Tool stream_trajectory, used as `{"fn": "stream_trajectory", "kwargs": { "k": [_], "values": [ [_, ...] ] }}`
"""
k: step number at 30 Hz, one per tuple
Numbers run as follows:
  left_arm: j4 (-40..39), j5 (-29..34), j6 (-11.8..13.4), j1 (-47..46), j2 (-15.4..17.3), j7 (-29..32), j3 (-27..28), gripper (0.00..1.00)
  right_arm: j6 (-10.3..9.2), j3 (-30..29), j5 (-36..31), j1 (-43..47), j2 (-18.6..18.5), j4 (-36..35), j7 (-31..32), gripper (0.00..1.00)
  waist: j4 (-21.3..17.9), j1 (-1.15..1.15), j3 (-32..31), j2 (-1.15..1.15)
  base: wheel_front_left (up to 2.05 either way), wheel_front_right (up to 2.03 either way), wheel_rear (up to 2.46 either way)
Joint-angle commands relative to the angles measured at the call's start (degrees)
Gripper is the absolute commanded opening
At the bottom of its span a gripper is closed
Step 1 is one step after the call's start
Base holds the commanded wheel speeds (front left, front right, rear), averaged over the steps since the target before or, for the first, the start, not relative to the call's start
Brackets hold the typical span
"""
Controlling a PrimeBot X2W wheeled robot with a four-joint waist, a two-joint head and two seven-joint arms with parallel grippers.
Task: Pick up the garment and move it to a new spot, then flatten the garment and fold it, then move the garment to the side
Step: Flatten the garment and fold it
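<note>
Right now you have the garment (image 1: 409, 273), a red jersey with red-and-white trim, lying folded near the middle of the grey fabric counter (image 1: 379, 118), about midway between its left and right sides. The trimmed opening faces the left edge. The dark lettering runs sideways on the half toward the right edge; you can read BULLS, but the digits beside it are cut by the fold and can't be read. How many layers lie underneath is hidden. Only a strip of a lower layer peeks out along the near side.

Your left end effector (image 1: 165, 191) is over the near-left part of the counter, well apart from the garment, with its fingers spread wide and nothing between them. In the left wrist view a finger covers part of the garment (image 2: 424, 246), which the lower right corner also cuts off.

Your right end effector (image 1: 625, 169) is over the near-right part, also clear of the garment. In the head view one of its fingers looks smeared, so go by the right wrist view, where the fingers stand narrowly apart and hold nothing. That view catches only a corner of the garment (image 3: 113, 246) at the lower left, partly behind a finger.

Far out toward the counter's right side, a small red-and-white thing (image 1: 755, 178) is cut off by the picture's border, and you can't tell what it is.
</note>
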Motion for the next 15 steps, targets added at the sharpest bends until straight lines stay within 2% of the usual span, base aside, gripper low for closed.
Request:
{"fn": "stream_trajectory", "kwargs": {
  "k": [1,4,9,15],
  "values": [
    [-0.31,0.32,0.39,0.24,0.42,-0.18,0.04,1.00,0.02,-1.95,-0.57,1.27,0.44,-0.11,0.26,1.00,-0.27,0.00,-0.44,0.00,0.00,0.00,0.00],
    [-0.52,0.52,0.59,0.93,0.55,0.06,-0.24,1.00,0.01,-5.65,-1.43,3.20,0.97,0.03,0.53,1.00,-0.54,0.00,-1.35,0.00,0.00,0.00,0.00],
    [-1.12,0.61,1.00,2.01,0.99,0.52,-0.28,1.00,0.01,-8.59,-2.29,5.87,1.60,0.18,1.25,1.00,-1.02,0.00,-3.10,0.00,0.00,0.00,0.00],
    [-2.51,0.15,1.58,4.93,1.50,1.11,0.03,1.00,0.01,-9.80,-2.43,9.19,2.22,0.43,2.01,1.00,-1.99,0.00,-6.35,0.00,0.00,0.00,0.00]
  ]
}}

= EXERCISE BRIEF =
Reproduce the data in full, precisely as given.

= EXERCISE OUTPUT =
Tool stream_trajectory, used as `{"fn": "stream_trajectory", "kwargs": { "k": [_], "values": [ [_, ...] ] }}`
"""
k: step number at 30 Hz, one per tuple
Numbers run as follows:
  left_arm: j4 (-40..39), j5 (-29..34), j6 (-11.8..13.4), j1 (-47..46), j2 (-15.4..17.3), j7 (-29..32), j3 (-27..28), gripper (0.00..1.00)
  right_arm: j6 (-10.3..9.2), j3 (-30..29), j5 (-36..31), j1 (-43..47), j2 (-18.6..18.5), j4 (-36..35), j7 (-31..32), gripper (0.00..1.00)
  waist: j4 (-21.3..17.9), j1 (-1.15..1.15), j3 (-32..31), j2 (-1.15..1.15)
  base: wheel_front_left (up to 2.05 either way), wheel_front_right (up to 2.03 either way), wheel_rear (up to 2.46 either way)
Joint-angle commands relative to the angles measured at the call's start (degrees)
Gripper is the absolute commanded opening
At the bottom of its span a gripper is closed
Step 1 is one step after the call's start
Base holds the commanded wheel speeds (front left, front right, rear), averaged over the steps since the target before or, for the first, the start, not relative to the call's start
Brackets hold the typical span
"""
Controlling a PrimeBot X2W wheeled robot with a four-joint waist, a two-joint head and two seven-joint arms with parallel grippers.
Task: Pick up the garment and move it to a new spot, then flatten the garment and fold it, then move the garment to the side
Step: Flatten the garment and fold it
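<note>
Right now you have the garment (image 1: 409, 273), a red jersey with red-and-white trim, lying folded near the middle of the grey fabric counter (image 1: 379, 118), about midway between its left and right sides. The trimmed opening faces the left edge. The dark lettering runs sideways on the half toward the right edge; you can read BULLS, but the digits beside it are cut by the fold and can't be read. How many layers lie underneath is hidden. Only a strip of a lower layer peeks out along the near side.

Your left end effector (image 1: 165, 191) is over the near-left part of the counter, well apart from the garment, with its fingers spread wide and nothing between them. In the left wrist view a finger covers part of the garment (image 2: 424, 246), which the lower right corner also cuts off.

Your right end effector (image 1: 625, 169) is over the near-right part, also clear of the garment. In the head view one of its fingers looks smeared, so go by the right wrist view, where the fingers stand narrowly apart and hold nothing. That view catches only a corner of the garment (image 3: 113, 246) at the lower left, partly behind a finger.

Far out toward the counter's right side, a small red-and-white thing (image 1: 755, 178) is cut off by the picture's border, and you can't tell what it is.
</note>
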Motion for the next 15 steps, targets added at the sharpest bends until straight lines stay within 2% of the usual span, base aside, gripper low for closed.
Request:
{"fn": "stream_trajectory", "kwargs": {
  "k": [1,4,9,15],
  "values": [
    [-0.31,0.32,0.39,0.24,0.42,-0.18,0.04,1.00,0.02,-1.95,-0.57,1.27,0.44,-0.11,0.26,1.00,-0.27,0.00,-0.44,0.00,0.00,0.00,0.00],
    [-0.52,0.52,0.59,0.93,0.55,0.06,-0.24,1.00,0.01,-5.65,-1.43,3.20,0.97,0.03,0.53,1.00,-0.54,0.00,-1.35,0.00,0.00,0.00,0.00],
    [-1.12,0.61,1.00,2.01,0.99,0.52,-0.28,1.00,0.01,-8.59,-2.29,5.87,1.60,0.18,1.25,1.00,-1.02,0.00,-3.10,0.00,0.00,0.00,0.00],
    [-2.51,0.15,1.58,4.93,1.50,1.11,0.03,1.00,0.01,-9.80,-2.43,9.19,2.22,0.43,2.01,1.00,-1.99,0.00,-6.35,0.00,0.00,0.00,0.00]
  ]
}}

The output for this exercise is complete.